Your answer must be an exact copy of the listing below.

### Dataset extract
--
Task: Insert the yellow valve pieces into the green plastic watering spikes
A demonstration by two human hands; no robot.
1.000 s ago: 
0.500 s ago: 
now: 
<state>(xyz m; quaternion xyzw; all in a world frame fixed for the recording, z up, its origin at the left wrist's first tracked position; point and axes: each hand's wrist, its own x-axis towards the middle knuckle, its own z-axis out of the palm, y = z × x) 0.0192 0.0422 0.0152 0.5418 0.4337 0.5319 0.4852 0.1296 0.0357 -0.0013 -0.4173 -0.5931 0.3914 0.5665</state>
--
### Solution to the problem
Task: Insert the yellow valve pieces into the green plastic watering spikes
A demonstration by two human hands; no robot.
1.000 s ago: 
0.500 s ago: 
now: 
<state>(xyz m; quaternion xyzw; all in a world frame fixed for the recording, z up, its origin at the left wrist's first tracked position; point and axes: each hand's wrist, its own x-axis towards the middle knuckle, its own z-axis out of the palm, y = z × x) 0.0192 0.0422 0.0152 0.5418 0.4337 0.5319 0.4852 0.1296 0.0357 -0.0013 -0.4173 -0.5931 0.3914 0.5665</state>

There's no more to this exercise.